- Brief:
Return every line below exactly, leaving nothing out.

Stored items from a collection
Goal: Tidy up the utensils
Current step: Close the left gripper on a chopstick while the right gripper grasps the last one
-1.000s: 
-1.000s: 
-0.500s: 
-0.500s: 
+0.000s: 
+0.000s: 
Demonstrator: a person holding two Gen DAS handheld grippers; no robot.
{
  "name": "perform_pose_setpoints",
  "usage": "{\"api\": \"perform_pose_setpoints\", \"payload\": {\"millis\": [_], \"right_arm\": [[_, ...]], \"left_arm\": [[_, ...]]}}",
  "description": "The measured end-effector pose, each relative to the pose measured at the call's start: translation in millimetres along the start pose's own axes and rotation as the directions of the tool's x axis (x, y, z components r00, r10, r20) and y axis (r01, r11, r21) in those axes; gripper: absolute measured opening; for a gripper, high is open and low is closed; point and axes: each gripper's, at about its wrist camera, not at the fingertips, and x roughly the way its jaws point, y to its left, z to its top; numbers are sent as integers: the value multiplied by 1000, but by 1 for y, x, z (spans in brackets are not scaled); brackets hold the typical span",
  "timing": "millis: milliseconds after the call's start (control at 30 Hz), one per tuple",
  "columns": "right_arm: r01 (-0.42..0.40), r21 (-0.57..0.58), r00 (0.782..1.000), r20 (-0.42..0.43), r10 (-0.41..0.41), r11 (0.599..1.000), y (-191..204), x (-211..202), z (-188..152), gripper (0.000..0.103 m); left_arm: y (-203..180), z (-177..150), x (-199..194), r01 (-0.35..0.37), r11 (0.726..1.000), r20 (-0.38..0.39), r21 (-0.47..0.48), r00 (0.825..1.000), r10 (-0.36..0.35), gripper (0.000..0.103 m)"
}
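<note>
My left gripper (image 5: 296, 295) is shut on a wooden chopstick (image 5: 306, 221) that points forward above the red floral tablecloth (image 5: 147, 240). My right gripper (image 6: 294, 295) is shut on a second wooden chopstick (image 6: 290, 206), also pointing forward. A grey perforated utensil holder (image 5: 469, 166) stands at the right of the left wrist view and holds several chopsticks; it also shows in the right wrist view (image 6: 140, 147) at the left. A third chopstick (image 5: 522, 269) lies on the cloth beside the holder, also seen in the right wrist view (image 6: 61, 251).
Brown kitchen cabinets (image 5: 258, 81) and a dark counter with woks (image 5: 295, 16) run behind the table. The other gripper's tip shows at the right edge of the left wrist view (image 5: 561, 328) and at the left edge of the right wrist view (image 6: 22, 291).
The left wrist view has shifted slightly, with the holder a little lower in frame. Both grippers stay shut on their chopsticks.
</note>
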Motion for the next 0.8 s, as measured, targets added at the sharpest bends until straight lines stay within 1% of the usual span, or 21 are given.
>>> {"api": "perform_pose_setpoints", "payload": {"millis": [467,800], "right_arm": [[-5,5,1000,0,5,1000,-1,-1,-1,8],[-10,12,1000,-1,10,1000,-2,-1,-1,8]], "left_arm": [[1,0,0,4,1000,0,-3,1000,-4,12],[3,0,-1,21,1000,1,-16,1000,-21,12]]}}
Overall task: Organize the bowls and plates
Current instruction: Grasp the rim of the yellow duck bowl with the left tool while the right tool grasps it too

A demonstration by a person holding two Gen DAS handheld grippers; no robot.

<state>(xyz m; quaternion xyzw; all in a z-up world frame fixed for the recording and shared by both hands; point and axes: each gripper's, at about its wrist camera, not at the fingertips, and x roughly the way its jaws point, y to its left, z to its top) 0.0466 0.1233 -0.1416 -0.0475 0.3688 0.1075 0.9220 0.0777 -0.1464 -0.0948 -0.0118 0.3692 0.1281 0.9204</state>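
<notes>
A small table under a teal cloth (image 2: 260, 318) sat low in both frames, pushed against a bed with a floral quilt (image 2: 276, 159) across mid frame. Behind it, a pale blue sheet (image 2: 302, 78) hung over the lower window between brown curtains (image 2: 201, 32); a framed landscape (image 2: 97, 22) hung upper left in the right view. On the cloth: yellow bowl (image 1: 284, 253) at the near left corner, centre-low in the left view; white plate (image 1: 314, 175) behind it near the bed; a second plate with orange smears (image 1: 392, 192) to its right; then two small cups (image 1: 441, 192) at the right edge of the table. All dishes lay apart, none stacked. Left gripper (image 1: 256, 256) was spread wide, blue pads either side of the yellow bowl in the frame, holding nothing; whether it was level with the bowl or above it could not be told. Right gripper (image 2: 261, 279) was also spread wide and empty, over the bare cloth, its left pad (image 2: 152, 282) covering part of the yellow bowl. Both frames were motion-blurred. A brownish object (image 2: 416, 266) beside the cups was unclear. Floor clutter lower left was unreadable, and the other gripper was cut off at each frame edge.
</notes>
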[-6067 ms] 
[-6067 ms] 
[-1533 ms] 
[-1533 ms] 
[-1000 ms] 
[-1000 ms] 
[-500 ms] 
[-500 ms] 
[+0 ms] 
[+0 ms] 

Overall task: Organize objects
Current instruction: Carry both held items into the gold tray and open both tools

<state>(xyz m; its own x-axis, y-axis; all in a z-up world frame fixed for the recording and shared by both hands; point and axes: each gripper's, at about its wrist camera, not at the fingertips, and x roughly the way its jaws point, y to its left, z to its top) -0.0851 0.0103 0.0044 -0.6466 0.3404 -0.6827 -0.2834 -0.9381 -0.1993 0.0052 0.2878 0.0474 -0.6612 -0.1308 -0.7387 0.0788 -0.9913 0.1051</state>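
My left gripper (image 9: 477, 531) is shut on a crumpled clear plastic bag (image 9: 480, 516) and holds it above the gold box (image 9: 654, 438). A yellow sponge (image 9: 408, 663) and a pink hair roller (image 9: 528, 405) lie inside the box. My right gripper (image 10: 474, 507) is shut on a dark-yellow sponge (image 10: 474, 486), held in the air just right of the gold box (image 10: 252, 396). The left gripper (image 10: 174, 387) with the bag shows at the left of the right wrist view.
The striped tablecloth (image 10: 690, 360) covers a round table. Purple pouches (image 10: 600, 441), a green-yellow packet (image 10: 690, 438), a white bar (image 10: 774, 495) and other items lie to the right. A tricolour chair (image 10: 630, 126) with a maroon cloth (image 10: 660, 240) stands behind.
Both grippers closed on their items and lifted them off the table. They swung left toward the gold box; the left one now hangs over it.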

- Solution:
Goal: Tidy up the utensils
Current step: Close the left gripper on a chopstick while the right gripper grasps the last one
-1.000s: 
-1.000s: 
-0.500s: 
-0.500s: 
+0.000s: 
+0.000s: 
Demonstrator: a person holding two Gen DAS handheld grippers; no robot.
{
  "name": "perform_pose_setpoints",
  "usage": "{\"api\": \"perform_pose_setpoints\", \"payload\": {\"millis\": [_], \"right_arm\": [[_, ...]], \"left_arm\": [[_, ...]]}}",
  "description": "The measured end-effector pose, each relative to the pose measured at the call's start: translation in millimetres along the start pose's own axes and rotation as the directions of the tool's x axis (x, y, z components r00, r10, r20) and y axis (r01, r11, r21) in those axes; gripper: absolute measured opening; for a gripper, high is open and low is closed; point and axes: each gripper's, at about its wrist camera, not at the fingertips, and x roughly the way its jaws point, y to its left, z to its top; numbers are sent as integers: the value multiplied by 1000, but by 1 for y, x, z (spans in brackets are not scaled); brackets hold the typical span",
  "timing": "millis: milliseconds after the call's start (control at 30 Hz), one per tuple",
  "columns": "right_arm: r01 (-0.42..0.40), r21 (-0.57..0.58), r00 (0.782..1.000), r20 (-0.42..0.43), r10 (-0.41..0.41), r11 (0.599..1.000), y (-191..204), x (-211..202), z (-188..152), gripper (0.000..0.103 m); left_arm: y (-203..180), z (-177..150), x (-199..194), r01 (-0.35..0.37), r11 (0.726..1.000), r20 (-0.38..0.39), r21 (-0.47..0.48), r00 (0.825..1.000), r10 (-0.36..0.35), gripper (0.000..0.103 m)"
}
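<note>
My left gripper (image 5: 296, 295) is shut on a wooden chopstick (image 5: 306, 221) that points forward above the red floral tablecloth (image 5: 147, 240). My right gripper (image 6: 294, 295) is shut on a second wooden chopstick (image 6: 290, 206), also pointing forward. A grey perforated utensil holder (image 5: 469, 166) stands at the right of the left wrist view and holds several chopsticks; it also shows in the right wrist view (image 6: 140, 147) at the left. A third chopstick (image 5: 522, 269) lies on the cloth beside the holder, also seen in the right wrist view (image 6: 61, 251).
Brown kitchen cabinets (image 5: 258, 81) and a dark counter with woks (image 5: 295, 16) run behind the table. The other gripper's tip shows at the right edge of the left wrist view (image 5: 561, 328) and at the left edge of the right wrist view (image 6: 22, 291).
The left wrist view has shifted slightly, with the holder a little lower in frame. Both grippers stay shut on their chopsticks.
</note>
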Motion for the next 0.8 s, as measured, targets added at the sharpest bends until straight lines stay within 1% of the usual span, or 21 are given.
>>> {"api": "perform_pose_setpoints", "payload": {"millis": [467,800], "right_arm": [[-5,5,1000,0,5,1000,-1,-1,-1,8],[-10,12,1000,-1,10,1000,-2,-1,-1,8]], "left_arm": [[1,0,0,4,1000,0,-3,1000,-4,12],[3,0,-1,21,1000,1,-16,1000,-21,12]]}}
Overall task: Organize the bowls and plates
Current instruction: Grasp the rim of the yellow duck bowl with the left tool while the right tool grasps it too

A demonstration by a person holding two Gen DAS handheld grippers; no robot.

<state>(xyz m; quaternion xyzw; all in a z-up world frame fixed for the recording and shared by both hands; point and axes: each gripper's, at about its wrist camera, not at the fingertips, and x roughly the way its jaws point, y to its left, z to its top) 0.0466 0.1233 -0.1416 -0.0475 0.3688 0.1075 0.9220 0.0777 -0.1464 -0.0948 -0.0118 0.3692 0.1281 0.9204</state>
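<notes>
A small table under a teal cloth (image 2: 260, 318) sat low in both frames, pushed against a bed with a floral quilt (image 2: 276, 159) across mid frame. Behind it, a pale blue sheet (image 2: 302, 78) hung over the lower window between brown curtains (image 2: 201, 32); a framed landscape (image 2: 97, 22) hung upper left in the right view. On the cloth: yellow bowl (image 1: 284, 253) at the near left corner, centre-low in the left view; white plate (image 1: 314, 175) behind it near the bed; a second plate with orange smears (image 1: 392, 192) to its right; then two small cups (image 1: 441, 192) at the right edge of the table. All dishes lay apart, none stacked. Left gripper (image 1: 256, 256) was spread wide, blue pads either side of the yellow bowl in the frame, holding nothing; whether it was level with the bowl or above it could not be told. Right gripper (image 2: 261, 279) was also spread wide and empty, over the bare cloth, its left pad (image 2: 152, 282) covering part of the yellow bowl. Both frames were motion-blurred. A brownish object (image 2: 416, 266) beside the cups was unclear. Floor clutter lower left was unreadable, and the other gripper was cut off at each frame edge.
</notes>
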[-6067 ms] 
[-6067 ms] 
[-1533 ms] 
[-1533 ms] 
[-1000 ms] 
[-1000 ms] 
[-500 ms] 
[-500 ms] 
[+0 ms] 
[+0 ms] 

Overall task: Organize objects
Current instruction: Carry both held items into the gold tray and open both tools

<state>(xyz m; its own x-axis, y-axis; all in a z-up world frame fixed for the recording and shared by both hands; point and axes: each gripper's, at about its wrist camera, not at the fingertips, and x roughly the way its jaws point, y to its left, z to its top) -0.0851 0.0103 0.0044 -0.6466 0.3404 -0.6827 -0.2834 -0.9381 -0.1993 0.0052 0.2878 0.0474 -0.6612 -0.1308 -0.7387 0.0788 -0.9913 0.1051</state>
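My left gripper (image 9: 477, 531) is shut on a crumpled clear plastic bag (image 9: 480, 516) and holds it above the gold box (image 9: 654, 438). A yellow sponge (image 9: 408, 663) and a pink hair roller (image 9: 528, 405) lie inside the box. My right gripper (image 10: 474, 507) is shut on a dark-yellow sponge (image 10: 474, 486), held in the air just right of the gold box (image 10: 252, 396). The left gripper (image 10: 174, 387) with the bag shows at the left of the right wrist view.
The striped tablecloth (image 10: 690, 360) covers a round table. Purple pouches (image 10: 600, 441), a green-yellow packet (image 10: 690, 438), a white bar (image 10: 774, 495) and other items lie to the right. A tricolour chair (image 10: 630, 126) with a maroon cloth (image 10: 660, 240) stands behind.
Both grippers closed on their items and lifted them off the table. They swung left toward the gold box; the left one now hangs over it.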

Nothing else is needed to complete the exercise.